Below in the gun deck the buccaneers, sweating by their pieces, heard the news with cheers. The sloop shook to the jarring report of the starboard battery a moment later, and hardly had it ceased when she came about on the other tack. "Hurrah," cried Job's mates, "we'll show him this time! Wind an' water—wind an' water!"
The open traps showed the green seas swirling past close below, and off across the swells the tall side of the merchantman swaying in the trough of the waves. "Ready!" came the order and every gunner jumped to the breach, match in hand. Before the command came to fire there was a crash of splintering wood and a long, intermittent roar came over the water. The brig had taken advantage of her falling off the wind to deliver a broadside in her own turn. Stede Bonnet's voice, cool as ever, gave the order and four guns answered the brig's discharge. The crew of the middle cannon lay on the deck in a pitiable state, two killed outright and the gunner bleeding from a great splinter wound in the head. A shot had entered to one side of the port, tearing the planking to bits and after striking down the two gun-servers, had passed into the fo'c's'le.

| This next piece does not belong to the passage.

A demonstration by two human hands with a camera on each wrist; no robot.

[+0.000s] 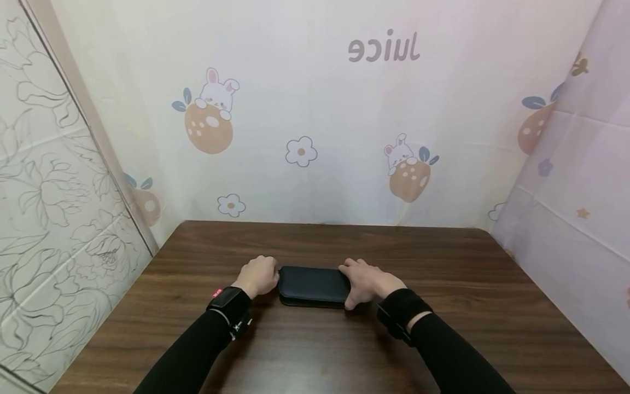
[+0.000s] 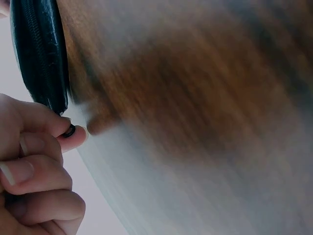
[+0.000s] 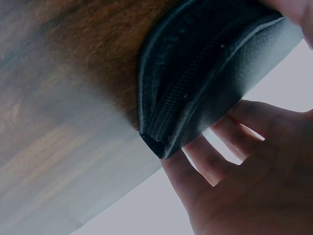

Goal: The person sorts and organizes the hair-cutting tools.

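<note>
A black leather-look zip wallet (image 1: 314, 285) lies flat on the wooden table, its long side across in front of me. Thumb and forefinger of my left hand (image 1: 258, 276) pinch a small dark zipper pull (image 2: 70, 131) just off the wallet's left end, with the other fingers curled into the palm. Over the opposite end, my right hand (image 1: 365, 282) grips the wallet, thumb on the near edge and fingers spread over the far side. Zipper teeth (image 3: 171, 100) run along the edge in the right wrist view.
The brown wood-grain table (image 1: 315, 350) ends against a pale curtain (image 1: 305, 98) printed with rabbits, fruit and flowers. A panel with line-drawn flowers (image 1: 54, 191) stands along the left side, and a pinkish curtain (image 1: 576, 219) hangs at the right.
</note>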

Jeremy jumped forward with his blanket in time to stamp out a blaze where the firing-match had been dropped, and with the help of one of the pirates dragged the wounded man to his berth. Almost every shot of the last volley had done damage aboard the brig. Her freeboard, twice as high as that of the sloop, had offered a target which for expert gunners was hard to miss. Jagged openings showed all along her side, and as she rose on a swell, Job shouted, "See there! She's leakin' now. 'Twas my last shot did that—right on her waterline!"
"All hands on deck to board her!" came a shout, almost at the same instant. Jeremy hurrying up with the rest found the sloop bearing down straight before the wind, and only a dozen boat's lengths from the enemy.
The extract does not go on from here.